Many members are both — neurodiverse people who need help with one kind of task and can offer expertise with another.
The onboarding wizard
After signing up, you're walked through a wizard that builds your profile one step at a time. Each step has a "Save and continue" button that stores that section immediately, a "Skip this step" button, and an "Exit and finish later" link. You can revisit the wizard at any time to fill in missing parts.
The most important question is the first one — what brings you here? — because it shapes every later step. Picking offering or both reveals an extra question about whether you'll work in person. Picking a neurodivergent neurotype unlocks an optional traits step.
Finding matches
Two search surfaces, both with the same accordion-and-checkbox filters so you can combine multiple values per category:
- Find people — browse member profiles. Filter by intent, neurotype, traits, what they're looking for, or what they're offering. Cards show name, intent, and Ally score; click through to a public profile.
- Browse services — listings posted by members. Filter by type (offer or request), category, or whether DBS is required. Click a listing to read the full description and contact the poster.

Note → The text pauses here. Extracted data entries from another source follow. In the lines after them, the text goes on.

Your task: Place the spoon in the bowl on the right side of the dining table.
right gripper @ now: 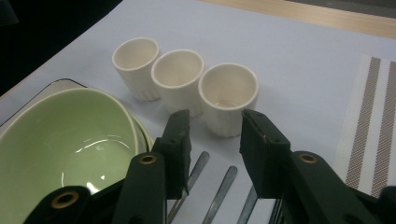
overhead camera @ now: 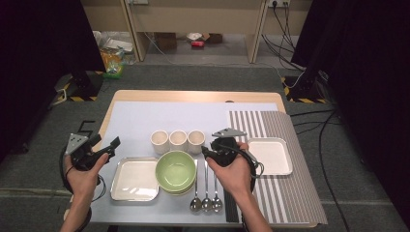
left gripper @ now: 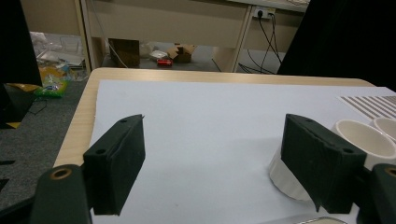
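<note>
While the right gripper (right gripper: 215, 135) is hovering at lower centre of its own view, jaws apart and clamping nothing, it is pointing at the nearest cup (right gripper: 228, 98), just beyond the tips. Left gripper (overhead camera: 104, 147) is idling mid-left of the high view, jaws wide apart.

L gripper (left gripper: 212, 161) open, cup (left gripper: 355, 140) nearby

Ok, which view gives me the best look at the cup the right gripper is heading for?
The right gripper view: the nearest cup stands large just beyond the open right gripper, rim and inside plain. The high view shows it small, rightmost in the row, beside the gripper. The left gripper view catches a sliver at its right edge.
</note>
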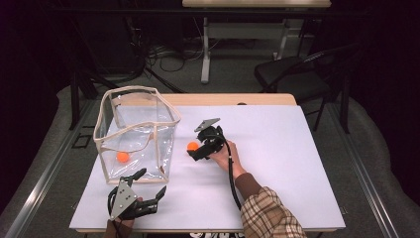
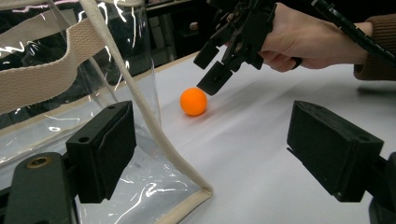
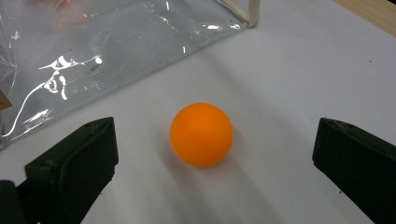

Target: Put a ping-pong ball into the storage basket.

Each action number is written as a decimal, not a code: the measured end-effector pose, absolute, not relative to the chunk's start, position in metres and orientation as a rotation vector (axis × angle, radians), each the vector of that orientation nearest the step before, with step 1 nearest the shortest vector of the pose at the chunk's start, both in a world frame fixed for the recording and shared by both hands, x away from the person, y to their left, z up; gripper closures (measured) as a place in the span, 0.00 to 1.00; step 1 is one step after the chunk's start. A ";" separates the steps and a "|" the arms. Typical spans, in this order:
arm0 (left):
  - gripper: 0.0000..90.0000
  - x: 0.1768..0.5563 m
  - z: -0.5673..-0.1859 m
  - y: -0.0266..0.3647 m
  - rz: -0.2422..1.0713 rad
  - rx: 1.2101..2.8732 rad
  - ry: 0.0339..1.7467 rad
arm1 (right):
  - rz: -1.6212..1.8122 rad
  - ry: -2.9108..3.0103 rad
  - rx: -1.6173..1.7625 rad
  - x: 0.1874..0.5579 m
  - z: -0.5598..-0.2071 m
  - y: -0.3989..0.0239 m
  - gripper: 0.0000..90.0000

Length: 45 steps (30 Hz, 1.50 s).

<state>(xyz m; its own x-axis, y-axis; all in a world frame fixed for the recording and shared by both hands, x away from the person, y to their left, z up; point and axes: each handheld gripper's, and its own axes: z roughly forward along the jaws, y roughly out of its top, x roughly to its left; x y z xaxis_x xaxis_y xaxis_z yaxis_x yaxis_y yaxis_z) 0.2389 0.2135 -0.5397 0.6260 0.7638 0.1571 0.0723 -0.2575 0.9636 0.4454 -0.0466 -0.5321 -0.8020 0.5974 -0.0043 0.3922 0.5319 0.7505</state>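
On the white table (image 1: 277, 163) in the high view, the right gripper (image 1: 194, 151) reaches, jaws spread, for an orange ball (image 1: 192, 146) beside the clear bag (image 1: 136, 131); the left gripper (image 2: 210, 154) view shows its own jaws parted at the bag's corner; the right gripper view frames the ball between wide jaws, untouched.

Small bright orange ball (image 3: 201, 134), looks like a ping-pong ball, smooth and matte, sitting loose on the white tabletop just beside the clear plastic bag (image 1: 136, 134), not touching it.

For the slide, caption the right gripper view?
Open right claw straddling a small orange ball on the white table, beside the clear plastic bag.
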 end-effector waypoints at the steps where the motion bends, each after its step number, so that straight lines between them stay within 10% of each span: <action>1: 0.17 0.239 -0.540 0.214 0.768 1.727 0.686 | 1.128 2.517 0.831 0.446 -0.533 -0.045 0.00; 16: 0.17 0.239 -0.540 0.213 0.765 1.723 0.687 | 1.110 2.533 0.825 0.448 -0.542 -0.034 0.00; 31: 0.17 0.239 -0.540 0.214 0.765 1.727 0.685 | 1.070 2.533 0.802 0.449 -0.547 -0.029 0.36; 45: 0.17 0.239 -0.540 0.214 0.765 1.728 0.685 | 1.038 2.558 0.782 0.449 -0.550 -0.027 0.50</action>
<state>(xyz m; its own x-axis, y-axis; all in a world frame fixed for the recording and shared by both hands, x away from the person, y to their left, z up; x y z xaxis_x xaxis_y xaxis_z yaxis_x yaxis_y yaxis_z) 0.2390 0.2137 -0.5396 0.6283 0.7618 0.1578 0.0732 -0.2598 0.9629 0.4494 -0.0272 -0.5496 -0.8174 0.5742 -0.0465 0.3795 0.5975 0.7064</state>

On any profile or listing, you can click a pill to jump to a search filtered by that tag. Clicking someone's looking for help with form-filling pill takes you to people offering form-filling, and vice versa.
Trust and verification
Most matches don't need formal verification — the platform leans on the Ally score and reviews to surface trustworthy members. For in-person, chaperone-style work, an extra layer applies:
- DBS checks (formerly CRB) — providers offering in-person services can submit a DBS certificate. A moderator reviews it and records the verification details (last 4 digits of the certificate number, issue date, expiry date). The uploaded file is deleted as soon as the moderator decides; only the verification record persists. We call this verify-then-discard.
- Audit log — every moderator view of a DBS document and every decision is recorded in an append-only log. The database itself rejects updates and deletes against this log, so the trail can't be quietly rewritten.
Reviews and the Ally score
After working with someone you can leave a single rating (High, Medium, or Low) plus optional comments. Each review can only be left once per listing per reviewer.
Reviews feed into the Ally score, a number from 0 to 140 displayed on each profile. It's a rough measure of how complete and active a profile is and contributes to ordering on search results — higher scores surface higher. Components: profile fields filled, current DBS verification, listings posted, and reviews received (weighted toward high ratings).
How the platform funds itself
Neuro Ally takes 5% of each completed transaction. That covers payment processing, hosting, moderator time on DBS reviews, and ongoing development of the platform. The price you see on a listing is what the seeker pays; the provider receives 95% of it.
We're open about where the money goes because trust matters more in peer-to-peer support than in most marketplaces — you're meeting in person, sharing personal details, and asking for help with sensitive admin. Knowing the platform isn't quietly extracting more lets you focus on the relationship, not the system.
Browsing, listing, profile reviews, and testimonials are all free. The 5% only applies to paid transactions that actually complete.
Privacy and your data
Neurotype and trait data are UK GDPR Article 9 special-category data. The lawful basis for storing them is your explicit consent, given by completing the relevant wizard step. You can clear any field at any time by revisiting the wizard.
We use Umami for analytics — a privacy-first, cookieless tool that doesn't track individuals or share data with third parties. We don't use Google Analytics, advertising trackers, or social-media pixels.
Sessions are stored in our own database, so revoking access is immediate (we don't use signed-but-stateless tokens that stay valid until they expire). Account deletion removes your reviews, listings, and DBS metadata; reviews you've left of others are retained but anonymised.